人の条件
6
その翌々日。
鷹通は早朝に思わぬ客を迎える。
「泰明殿? どうなさいました?」
鷹通はどうしても赤くなる顔を気持ちだけでも押さえる。
「どうしても、お前に伝えなければならないことがある。」
相変わらず泰明の表情は読めない。
「なんでしょう?」
「私は…お前のことを考えると、体が熱くなる。友雅がお前にしていたことを、自分でもしてみたくなって、体が変わる。…お前に焦がれているのだと思う。」
まっすぐに鷹通を見つめる泰明の眼差し。
「そ、それは違います!」
鷹通は慌てて否定する。間違い無く男である自分が、同性の欲望の対象になっていると言われても、気持ちよいものではない。しかし、この場合、泰明は自分の感情を理解していない。

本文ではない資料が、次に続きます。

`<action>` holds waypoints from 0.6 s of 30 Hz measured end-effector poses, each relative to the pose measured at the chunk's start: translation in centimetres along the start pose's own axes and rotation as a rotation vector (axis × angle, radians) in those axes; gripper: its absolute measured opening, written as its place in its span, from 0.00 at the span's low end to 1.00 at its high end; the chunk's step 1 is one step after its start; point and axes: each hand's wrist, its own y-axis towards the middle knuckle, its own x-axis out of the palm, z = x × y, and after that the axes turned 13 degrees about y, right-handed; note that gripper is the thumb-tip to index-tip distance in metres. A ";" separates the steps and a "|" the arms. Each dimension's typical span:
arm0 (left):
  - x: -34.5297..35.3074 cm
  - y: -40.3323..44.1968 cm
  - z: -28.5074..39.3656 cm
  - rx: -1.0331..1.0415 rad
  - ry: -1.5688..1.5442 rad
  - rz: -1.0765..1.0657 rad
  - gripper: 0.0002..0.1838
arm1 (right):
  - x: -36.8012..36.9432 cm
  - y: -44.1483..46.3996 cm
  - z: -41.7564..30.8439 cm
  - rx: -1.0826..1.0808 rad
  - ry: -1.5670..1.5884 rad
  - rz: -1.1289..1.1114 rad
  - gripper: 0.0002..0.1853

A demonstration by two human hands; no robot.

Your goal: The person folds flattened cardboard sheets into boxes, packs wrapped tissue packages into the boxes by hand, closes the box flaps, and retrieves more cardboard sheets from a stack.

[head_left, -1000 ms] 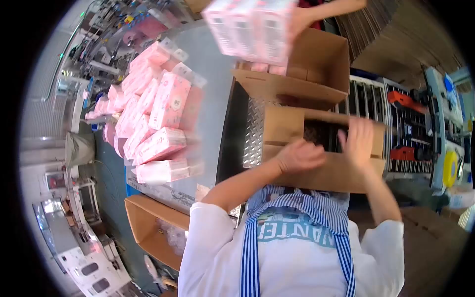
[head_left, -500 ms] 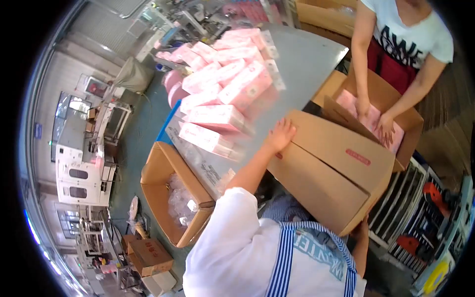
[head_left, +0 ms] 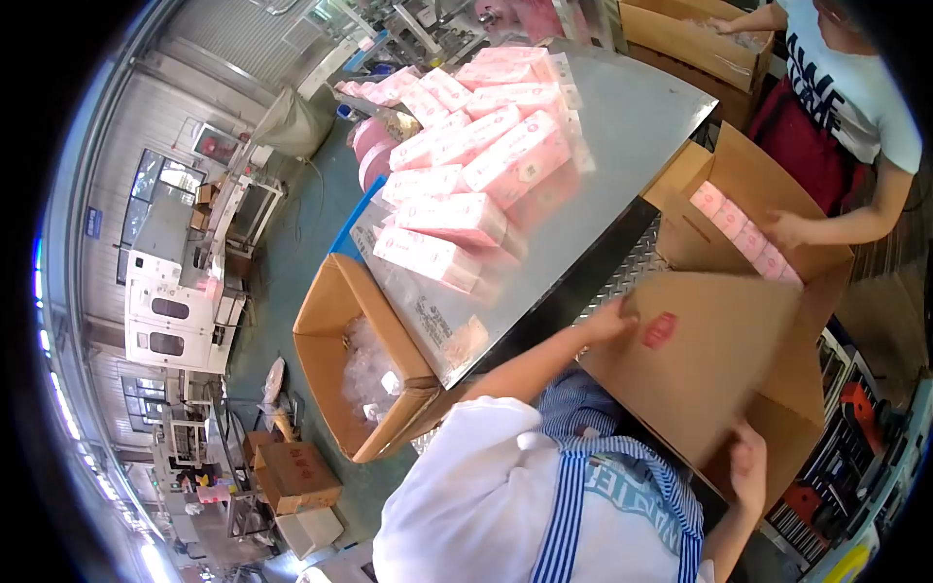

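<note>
One printed cardboard carton (head_left: 705, 355) sits beside the metal table (head_left: 627, 121), its table-side edge grasped by the left hand (head_left: 612, 321), seemingly for steadiness; whether the right hand (head_left: 746, 468) grips cannot be determined.

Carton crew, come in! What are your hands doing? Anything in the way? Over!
Left hand at edge of brown carton; right hand by another edge, grip unclear. Red-printed panel showing. Box of pink packs close beyond.

Blue letters (head_left: 622, 484), TE among them, show on the near person's shirt (head_left: 496, 500); dark letters (head_left: 814, 85) on the other person's shirt (head_left: 880, 73) are partly hidden; red print (head_left: 659, 331) on the box (head_left: 714, 325) is blurred.
</note>
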 end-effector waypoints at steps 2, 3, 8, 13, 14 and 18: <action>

性教育を受けずに体だけ大人になった子供のようだと鷹通は思った。
「あなたは、生い立ちがどうであれ、今は人の、しかも成人男性の体を持っています。ゆえに、性欲を感じるのは当たり前のことです。しかし、それは恋ではありません。あなたの心は、神子へと向いているのですから。」
諭すように、ゆっくりとした口調で鷹通は泰明に話し掛ける。
泰明は、理解できないといった風に眉をひそめる。
「神子のことを思うと、胸が苦しくなる。それは変わらない。けれど、体は熱いというよりは暖かくなる。苦しいのと穏やかなのと、両方の気持ちが存在する。」
泰明は手で胸の辺りを押さえる。
「それが『いとおしい』という感情ですよ。」
鷹通は微笑む。
「そうかもしれない。だが…」
突然、泰明は鷹通の顎に手をかけ、口付ける。
あまりに突然のその行為に、鷹通は目を閉じることも出来ない。
微かに開いていた口から、泰明の舌が侵入し、鷹通の口腔をなぞる。
鷹通が正気づく頃、口付けた時と同じように、唐突に泰明は離れる。
「この間は口付けに意義を見出せなかったが、今は鷹通とそうしたいと思った。『いとおしい』という感情の表現なのだろう?」
何事も無かったように冷静な泰明の態度。
「な、な、何をっ」
逆に、動揺する鷹通の頬には朱が上がる。
泰明は、そんな鷹通の様子を見て、微笑んだ。
「やはり私は、お前に特別な感情を抱いているようだ。他の者とは違う。それはわかる。」
今まで見たこともない、優しげな泰明の表情に、鷹通はしばし見とれる。
「鷹通の命は、甘いのだな…この間もそう思った。」
泰明が何か納得したように頷く。
「では私は帰る。邪魔したな。」
呆然とする鷹通を残して、泰明は出ていった。